Data shown:

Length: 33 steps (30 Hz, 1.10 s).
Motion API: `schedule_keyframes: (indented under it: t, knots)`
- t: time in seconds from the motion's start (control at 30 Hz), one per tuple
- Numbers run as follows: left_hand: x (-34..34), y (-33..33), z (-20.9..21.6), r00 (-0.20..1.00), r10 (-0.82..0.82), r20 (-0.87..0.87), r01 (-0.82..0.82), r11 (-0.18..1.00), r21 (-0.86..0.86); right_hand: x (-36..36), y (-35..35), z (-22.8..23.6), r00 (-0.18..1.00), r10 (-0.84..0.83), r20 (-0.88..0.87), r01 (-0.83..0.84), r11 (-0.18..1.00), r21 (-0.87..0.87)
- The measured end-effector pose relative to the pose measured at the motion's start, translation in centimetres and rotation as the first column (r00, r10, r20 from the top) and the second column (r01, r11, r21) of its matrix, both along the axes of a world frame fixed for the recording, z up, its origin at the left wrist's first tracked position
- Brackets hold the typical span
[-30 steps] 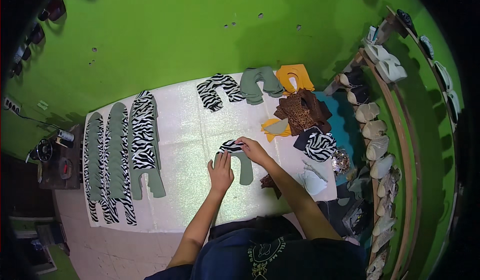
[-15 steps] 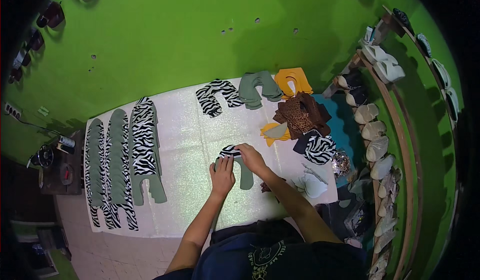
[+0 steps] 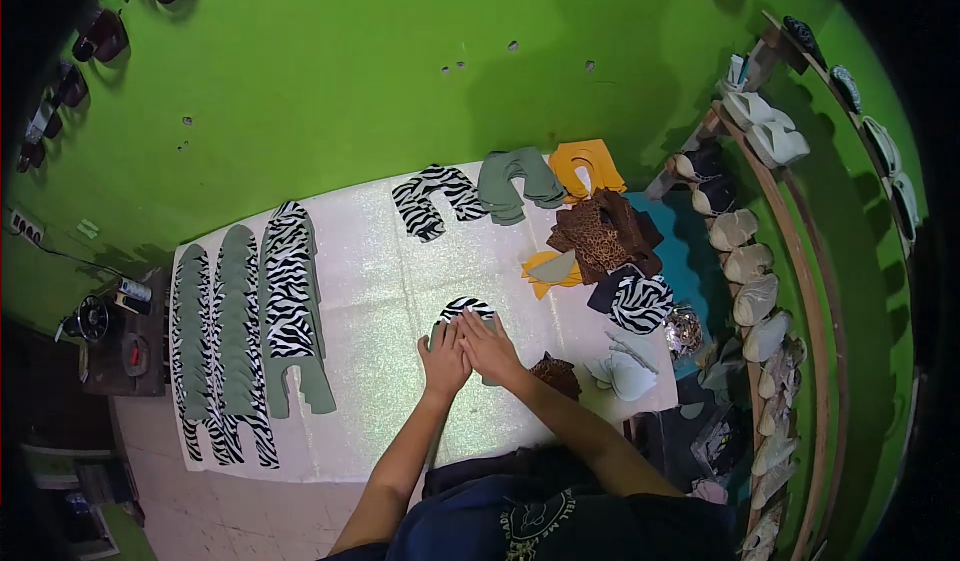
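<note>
On the white table in front of me lies an arched green cut piece with a zebra-print piece over its curved top. My left hand rests flat on the left part, fingers stretched out. Close beside it, fingertips almost meeting the left ones, my right hand presses on the zebra print with its fingers extended. Both hands cover most of the green piece. A single zebra-print arch lies farther off, next to a stack of green arches and yellow arches.
Long overlapping rows of green and zebra-print pieces cover the table's left side. On the right are brown leopard-print pieces, a zebra-print bundle and pale cut pieces. Wooden racks with shoe uppers stand at the right.
My right hand has moved from the arch's upper right edge down and left, next to my left hand. It now covers much of the green leg. My left hand has barely moved.
</note>
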<state>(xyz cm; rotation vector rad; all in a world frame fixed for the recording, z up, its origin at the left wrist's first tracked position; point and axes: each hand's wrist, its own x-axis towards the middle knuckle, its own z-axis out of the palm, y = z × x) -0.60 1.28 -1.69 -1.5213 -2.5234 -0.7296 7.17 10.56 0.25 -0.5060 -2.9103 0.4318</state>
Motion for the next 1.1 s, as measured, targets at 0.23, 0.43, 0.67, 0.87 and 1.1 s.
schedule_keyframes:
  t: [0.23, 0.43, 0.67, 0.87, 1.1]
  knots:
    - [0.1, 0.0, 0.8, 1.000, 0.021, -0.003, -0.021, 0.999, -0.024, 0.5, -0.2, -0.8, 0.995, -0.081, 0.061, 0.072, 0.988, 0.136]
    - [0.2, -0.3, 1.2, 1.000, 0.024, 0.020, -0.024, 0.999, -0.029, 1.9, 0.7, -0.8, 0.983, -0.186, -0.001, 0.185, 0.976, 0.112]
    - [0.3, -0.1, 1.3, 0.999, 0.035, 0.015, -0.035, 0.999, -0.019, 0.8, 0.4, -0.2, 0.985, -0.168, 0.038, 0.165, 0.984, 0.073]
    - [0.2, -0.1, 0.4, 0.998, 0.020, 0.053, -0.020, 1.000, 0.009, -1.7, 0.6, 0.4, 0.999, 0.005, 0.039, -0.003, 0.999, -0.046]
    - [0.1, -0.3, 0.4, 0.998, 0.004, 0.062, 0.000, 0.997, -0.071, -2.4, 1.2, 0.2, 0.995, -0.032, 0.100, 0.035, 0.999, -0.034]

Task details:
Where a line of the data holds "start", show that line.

Solution below:
- t: time in seconds from the motion's start (control at 30 Hz), one per tuple
- The measured end-effector pose relative to the pose measured at the motion's start, translation in centimetres and rotation as the first column (r00, r10, r20 from the top) and the second column (r01, r11, r21) of its matrix, both along the axes of a world frame fixed for the recording, z up, its origin at the left wrist's first tracked position

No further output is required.